— PROBLEM TO WORK ON —
From the top of the entries, reproduce each line exactly, stopping after the line that contains "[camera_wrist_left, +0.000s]". Omit pictures.

= = = = =

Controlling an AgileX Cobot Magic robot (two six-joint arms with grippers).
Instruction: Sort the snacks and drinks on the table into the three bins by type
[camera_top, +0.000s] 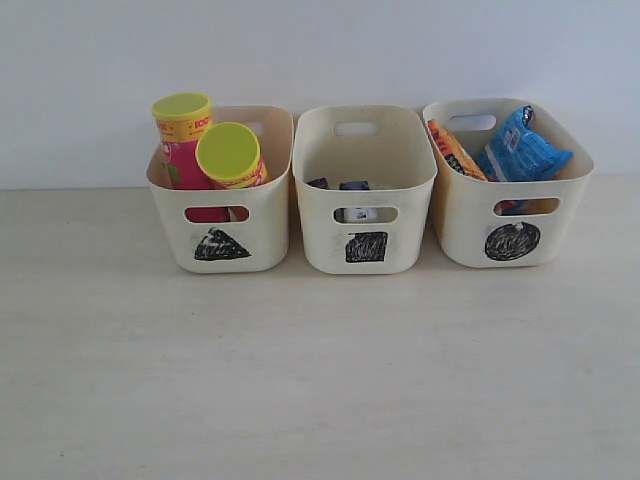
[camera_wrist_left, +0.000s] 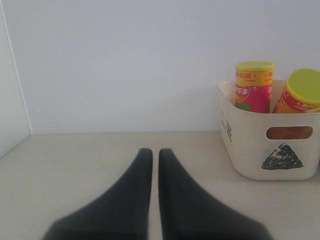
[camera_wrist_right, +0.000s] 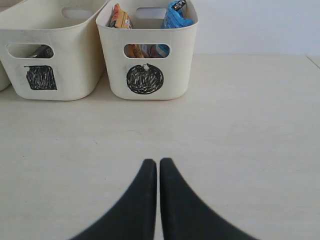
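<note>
Both my grippers are pinched narrow, nothing between the jaws. My left gripper (camera_wrist_left: 155, 152) sits low over the table (camera_top: 320, 380), off to the side of the triangle bin (camera_top: 265, 215) and not touching it. My right gripper (camera_wrist_right: 158, 162) is low over the table too, out in front of the circle bin (camera_top: 460, 220) and well apart from it. The bins stand in a row by the back wall, with the square bin (camera_top: 320, 215) in the middle. The triangle bin holds the pink-green can (camera_top: 182, 130), upright, and the yellow-red can (camera_top: 232, 155), tilted. Two small cartons lie low in the square bin: a dark one (camera_top: 319, 183) and a white and blue one (camera_top: 358, 213), both mostly hidden. The circle bin holds the orange-brown bag (camera_top: 455, 150) and the blue bag (camera_top: 520, 152), sticking up side by side.
</note>
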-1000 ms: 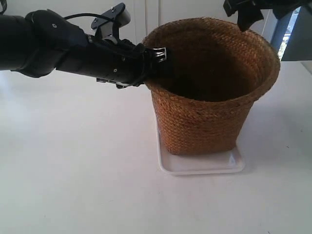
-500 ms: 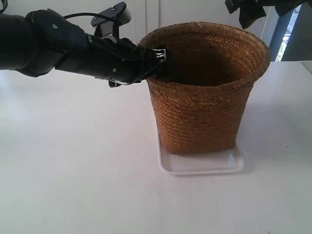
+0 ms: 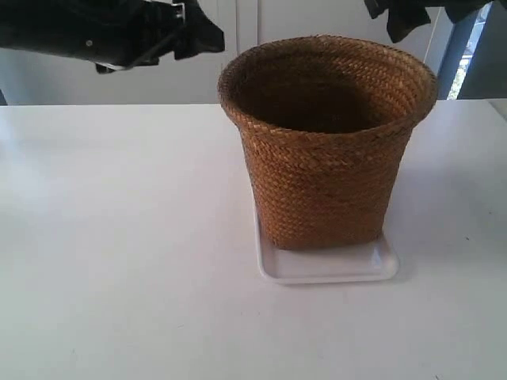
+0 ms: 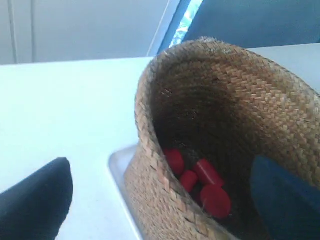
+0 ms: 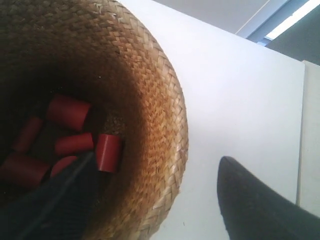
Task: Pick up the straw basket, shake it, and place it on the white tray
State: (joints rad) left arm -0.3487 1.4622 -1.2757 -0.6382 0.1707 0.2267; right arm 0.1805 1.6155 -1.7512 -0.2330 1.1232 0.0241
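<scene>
Straw basket (image 3: 326, 158): sitting upright on the white tray (image 3: 380, 265), base within the tray's rim. In the exterior view, bare tray is showing only at the base's 6 and 3 o'clock.
Load: red cylinders (image 5: 67, 111) are lying loose on the basket floor. I am judging these to be what the shake is for.
Left fingers (image 4: 35, 205): standing wide and carrying nothing, one outside the braided rim and the other over the inner wall.
Right fingers (image 5: 260, 205): also standing wide and empty, one over the basket's mouth and one over the bare surface (image 5: 225, 90).
Arms: in the exterior view both are hanging above rim height, at roughly 10 and 1 o'clock from the basket, and neither is touching it.
Why: with my fingers spread on either side of the rim, the tray is bearing the weight, not me. Gripping from two sides suits a wide, soft rim.
Stage: I am judging the placing done, with only a clean retreat remaining.
</scene>
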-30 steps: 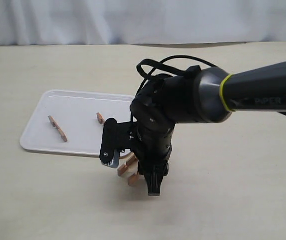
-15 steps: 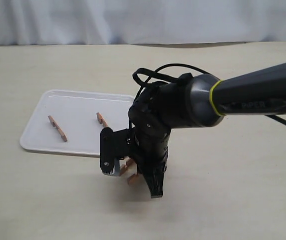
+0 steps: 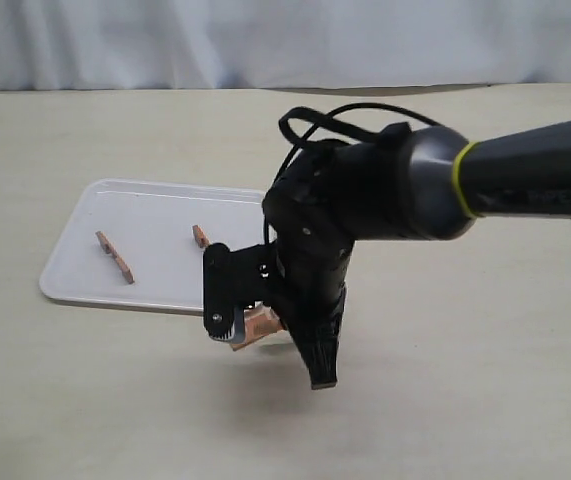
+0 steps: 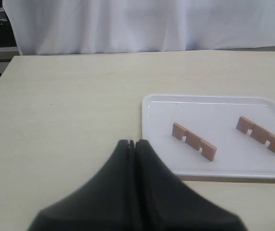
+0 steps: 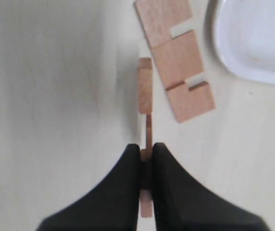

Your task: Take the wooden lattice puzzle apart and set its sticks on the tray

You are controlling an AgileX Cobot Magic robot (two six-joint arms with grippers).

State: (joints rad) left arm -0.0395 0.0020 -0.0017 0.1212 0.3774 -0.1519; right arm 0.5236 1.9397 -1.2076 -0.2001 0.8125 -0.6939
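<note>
The white tray [image 3: 75,270] holds two notched sticks [image 3: 115,257] [image 3: 200,237]; the left wrist view shows the same tray [image 4: 149,103] and sticks [image 4: 194,140] [image 4: 261,134]. My right gripper [image 3: 317,370] reaches down just in front of the tray's near right corner. It is shut [image 5: 146,149] on a third stick [image 5: 145,86], held edge-on, whose end shows reddish-brown beside the arm [image 3: 260,325]. A fourth stick [image 5: 176,62] lies flat on the table beside the tray rim [image 5: 233,62]. My left gripper [image 4: 131,143] is shut on nothing, short of the tray.
The pale table top runs on all sides, with a white curtain along its far edge. The right arm's thick black body [image 3: 365,200] hides the tray's near right corner in the exterior view.
The right gripper has risen a little with the stick between its fingers; that stick is now off the table, apart from the one left lying there. The sticks on the tray have not moved.
</note>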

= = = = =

— WRITTEN RESPONSE —
Controlling an AgileX Cobot Magic robot (two six-joint arms with grippers).
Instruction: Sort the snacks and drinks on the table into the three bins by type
[camera_top, +0.000s] 
[camera_wrist_left, +0.000s] 

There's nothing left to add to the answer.